Brand truly believes that as Lemba better understands the game of basketball in the U.S., such as running plays and dealing with the physical aspects of the sport, he could have a great future.

“It could take some time, but I think if he does these things the way I picture him doing them, the sky’s the limit,” Brand said.

Even though Lemba has the potential to become a very good basketball player, Brand and Wright both believe there are benefits to Lemba being in the U.S. outside of his athletic career.

“I hope he gets a better sense of the goodness of people,” Wright said. “It started out as a dream, going to America, but then turned into a nightmare.”

Many people were able to step in and help Lemba with his move to the U.S., and Wright wants one thing that he takes from this to be a willingness to help out others. 

As Wright tells stories of times they’ve spent together, it is clear that the Wright family has given Lemba a great sense of home. Lemba has begun to call him “Pops,” and they even found themselves watching the NBA Finals together.

Coming from two completely different worlds, they still found a way to connect with one another. Before the first game of the NBA Finals tipped off on Sept. 30, the National Anthem was played by the principal cellist of the Los Angeles Philharmonic orchestra, Ben Hong. 

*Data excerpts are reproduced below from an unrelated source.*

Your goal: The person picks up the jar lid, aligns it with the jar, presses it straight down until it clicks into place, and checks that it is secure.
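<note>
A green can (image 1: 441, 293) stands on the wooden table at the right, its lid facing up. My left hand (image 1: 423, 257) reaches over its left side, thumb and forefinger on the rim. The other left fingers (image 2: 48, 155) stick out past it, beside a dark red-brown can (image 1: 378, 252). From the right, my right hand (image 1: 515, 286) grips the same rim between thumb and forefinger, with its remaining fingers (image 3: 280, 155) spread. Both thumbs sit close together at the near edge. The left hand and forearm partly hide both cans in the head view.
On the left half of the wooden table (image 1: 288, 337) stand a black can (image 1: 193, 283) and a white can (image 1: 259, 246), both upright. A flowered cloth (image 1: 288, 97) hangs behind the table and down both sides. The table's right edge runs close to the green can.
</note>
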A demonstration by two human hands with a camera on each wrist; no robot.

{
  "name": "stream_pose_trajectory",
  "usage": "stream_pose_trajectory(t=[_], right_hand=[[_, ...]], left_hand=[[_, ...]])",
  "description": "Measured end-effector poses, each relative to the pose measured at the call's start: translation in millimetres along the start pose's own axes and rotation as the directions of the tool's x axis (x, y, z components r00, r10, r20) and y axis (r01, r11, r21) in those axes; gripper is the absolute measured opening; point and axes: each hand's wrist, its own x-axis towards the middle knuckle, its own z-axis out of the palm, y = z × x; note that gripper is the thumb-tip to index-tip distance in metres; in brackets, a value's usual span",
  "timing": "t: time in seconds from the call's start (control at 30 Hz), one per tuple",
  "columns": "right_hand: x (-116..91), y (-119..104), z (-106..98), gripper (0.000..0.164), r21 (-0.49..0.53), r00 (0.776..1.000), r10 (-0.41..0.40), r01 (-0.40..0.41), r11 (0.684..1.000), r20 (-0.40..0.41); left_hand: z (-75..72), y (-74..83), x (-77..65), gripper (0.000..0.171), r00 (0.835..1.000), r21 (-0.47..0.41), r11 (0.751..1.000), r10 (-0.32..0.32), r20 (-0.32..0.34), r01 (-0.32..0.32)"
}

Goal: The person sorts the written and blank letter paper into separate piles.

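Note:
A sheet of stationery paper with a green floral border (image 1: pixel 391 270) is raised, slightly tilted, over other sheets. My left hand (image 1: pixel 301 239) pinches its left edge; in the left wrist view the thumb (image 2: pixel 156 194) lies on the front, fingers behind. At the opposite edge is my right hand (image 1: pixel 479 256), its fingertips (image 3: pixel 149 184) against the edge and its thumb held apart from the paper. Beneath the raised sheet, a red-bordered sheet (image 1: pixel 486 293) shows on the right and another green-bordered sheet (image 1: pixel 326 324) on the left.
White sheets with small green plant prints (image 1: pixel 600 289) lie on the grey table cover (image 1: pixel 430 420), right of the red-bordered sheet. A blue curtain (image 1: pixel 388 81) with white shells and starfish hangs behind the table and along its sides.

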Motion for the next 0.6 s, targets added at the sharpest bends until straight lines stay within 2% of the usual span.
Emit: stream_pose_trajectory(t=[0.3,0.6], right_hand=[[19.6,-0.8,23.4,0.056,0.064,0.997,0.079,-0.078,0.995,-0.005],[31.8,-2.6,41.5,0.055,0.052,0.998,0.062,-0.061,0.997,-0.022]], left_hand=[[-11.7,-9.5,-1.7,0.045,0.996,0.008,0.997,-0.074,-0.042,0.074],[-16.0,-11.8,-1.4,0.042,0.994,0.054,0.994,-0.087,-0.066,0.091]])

“We were watching the NBA Finals… and Lemba goes, ‘Hey Pops, you can play like that,’” Wright said.

Two vastly different worlds collide, in a picture perfect moment. 

This story is a prime example of what family can truly mean to someone. The Wrights were able to step in when Lemba needed someone the most and provide him with the feeling of family everyone needs. 

“He’s got this wonderful, outgoing personality,” Wright said. “Now that he knows he’s in a family that cares about him, it gives him a sense of settledness.”